What is expected ▸ Print out the full listing exactly as it reads.

#####

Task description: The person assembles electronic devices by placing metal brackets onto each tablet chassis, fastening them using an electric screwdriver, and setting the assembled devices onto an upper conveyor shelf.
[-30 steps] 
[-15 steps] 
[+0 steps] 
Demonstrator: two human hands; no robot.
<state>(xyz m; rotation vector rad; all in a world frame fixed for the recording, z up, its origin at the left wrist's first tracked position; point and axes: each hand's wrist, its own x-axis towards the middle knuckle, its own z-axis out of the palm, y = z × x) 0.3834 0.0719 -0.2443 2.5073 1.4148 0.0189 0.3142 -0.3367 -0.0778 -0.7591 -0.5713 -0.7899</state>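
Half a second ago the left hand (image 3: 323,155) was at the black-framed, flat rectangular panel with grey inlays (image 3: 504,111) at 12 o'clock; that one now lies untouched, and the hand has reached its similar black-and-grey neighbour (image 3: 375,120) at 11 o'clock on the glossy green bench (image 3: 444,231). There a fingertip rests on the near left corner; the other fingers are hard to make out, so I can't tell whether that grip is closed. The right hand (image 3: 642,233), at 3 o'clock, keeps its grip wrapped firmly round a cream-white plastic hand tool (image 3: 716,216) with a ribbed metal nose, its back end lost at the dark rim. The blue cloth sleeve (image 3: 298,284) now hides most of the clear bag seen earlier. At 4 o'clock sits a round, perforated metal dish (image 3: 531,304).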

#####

Task response ▸
Task description: The person assembles electronic devices by placing metal brackets onto each tablet chassis, fastening them using an electric screwdriver, and setting the assembled devices onto an upper conveyor shelf.
[-30 steps] 
[-15 steps] 
[+0 steps] 
Demonstrator: two human hands; no robot.
<state>(xyz m; rotation vector rad; all in a world frame fixed for the recording, z up, its origin at the left wrist's first tracked position; point and axes: each hand's wrist, its own x-axis towards the middle knuckle, its own z-axis out of the palm, y = z × x) 0.3834 0.0719 -0.2443 2.5073 1.4148 0.0189 0.3142 -0.3367 -0.0778 -0.7591 -0.5713 -0.7899</state>
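Half a second ago the left hand (image 3: 323,155) was at the black-framed, flat rectangular panel with grey inlays (image 3: 504,111) at 12 o'clock; that one now lies untouched, and the hand has reached its similar black-and-grey neighbour (image 3: 375,120) at 11 o'clock on the glossy green bench (image 3: 444,231). There a fingertip rests on the near left corner; the other fingers are hard to make out, so I can't tell whether that grip is closed. The right hand (image 3: 642,233), at 3 o'clock, keeps its grip wrapped firmly round a cream-white plastic hand tool (image 3: 716,216) with a ribbed metal nose, its back end lost at the dark rim. The blue cloth sleeve (image 3: 298,284) now hides most of the clear bag seen earlier. At 4 o'clock sits a round, perforated metal dish (image 3: 531,304).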

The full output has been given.